Além de Eleanor, o personagem de Ted Danson, Michael, também recebe aulas de ética, buscando melhorar seu compartamento Foto: Colleen Hayes / NBC

A professora também elogia o tom cômico: “no caso da série o humor é bem utilizado, pois às vezes pode ser muito complicado tratar de questões muito pesadas ligadas à ética”. Ramos dá como exemplo o episódio Crise Existencial, em que Michael (Ted Danson), arquiteto imortal responsável por um dos “bairros” do Lugar Bom, passa por um conflito ao refletir sobre a vida eterna e as consequências de suas ações.

“[A comédia] é um recurso interessante para falar de algo muito difícil - como morte, perda, luto - e a série aborda questões existenciais de uma forma divertida. Torna leve o que é muito complicado”, conclui. A professora observa que, no geral, o humor é às vezes utilizado de forma agressiva, tratando questões difíceis de forma violenta, mas que isso não ocorre na série. 

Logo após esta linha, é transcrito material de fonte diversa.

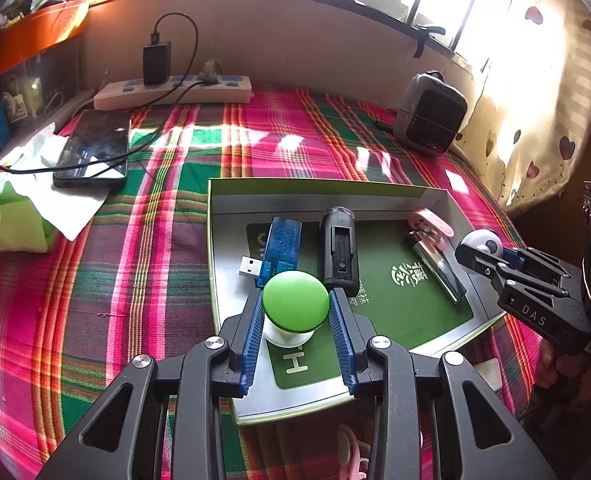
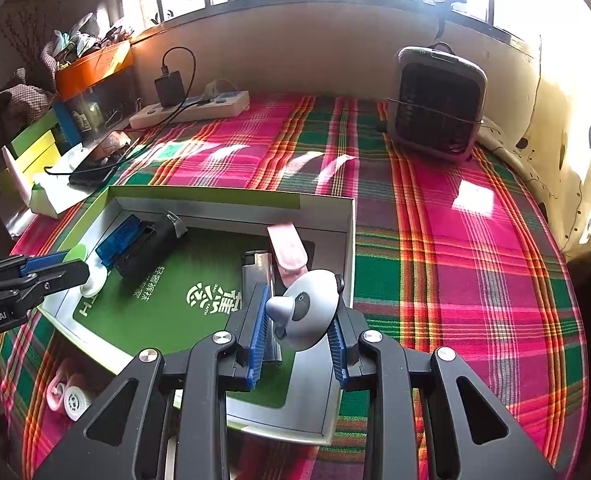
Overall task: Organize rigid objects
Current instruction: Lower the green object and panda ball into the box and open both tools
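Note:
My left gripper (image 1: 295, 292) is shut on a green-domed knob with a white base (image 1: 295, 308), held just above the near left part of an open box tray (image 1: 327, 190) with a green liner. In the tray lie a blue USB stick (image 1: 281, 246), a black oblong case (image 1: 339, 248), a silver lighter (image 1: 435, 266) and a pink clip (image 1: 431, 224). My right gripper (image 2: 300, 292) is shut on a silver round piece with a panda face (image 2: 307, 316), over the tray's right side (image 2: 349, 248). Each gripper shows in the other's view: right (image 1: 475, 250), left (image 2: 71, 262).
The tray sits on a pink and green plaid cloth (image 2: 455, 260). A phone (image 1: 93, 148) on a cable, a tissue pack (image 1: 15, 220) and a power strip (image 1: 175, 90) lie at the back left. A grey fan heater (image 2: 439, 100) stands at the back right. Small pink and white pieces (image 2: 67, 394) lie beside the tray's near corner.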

Sob o aspecto educativo, a professora comenta que geralmente é mais fácil estudar áreas que não possuem implicações existenciais, mas a ética e a política fogem disso. “Nós projetamos o que aprendemos, nos colocamos na situação, levamos os valores. Os episódios da série ajudam a dar exemplos, o que na ética é difícil, conseguem materializar as questões, ajudando no ensino ao mostrar os valores éticos”.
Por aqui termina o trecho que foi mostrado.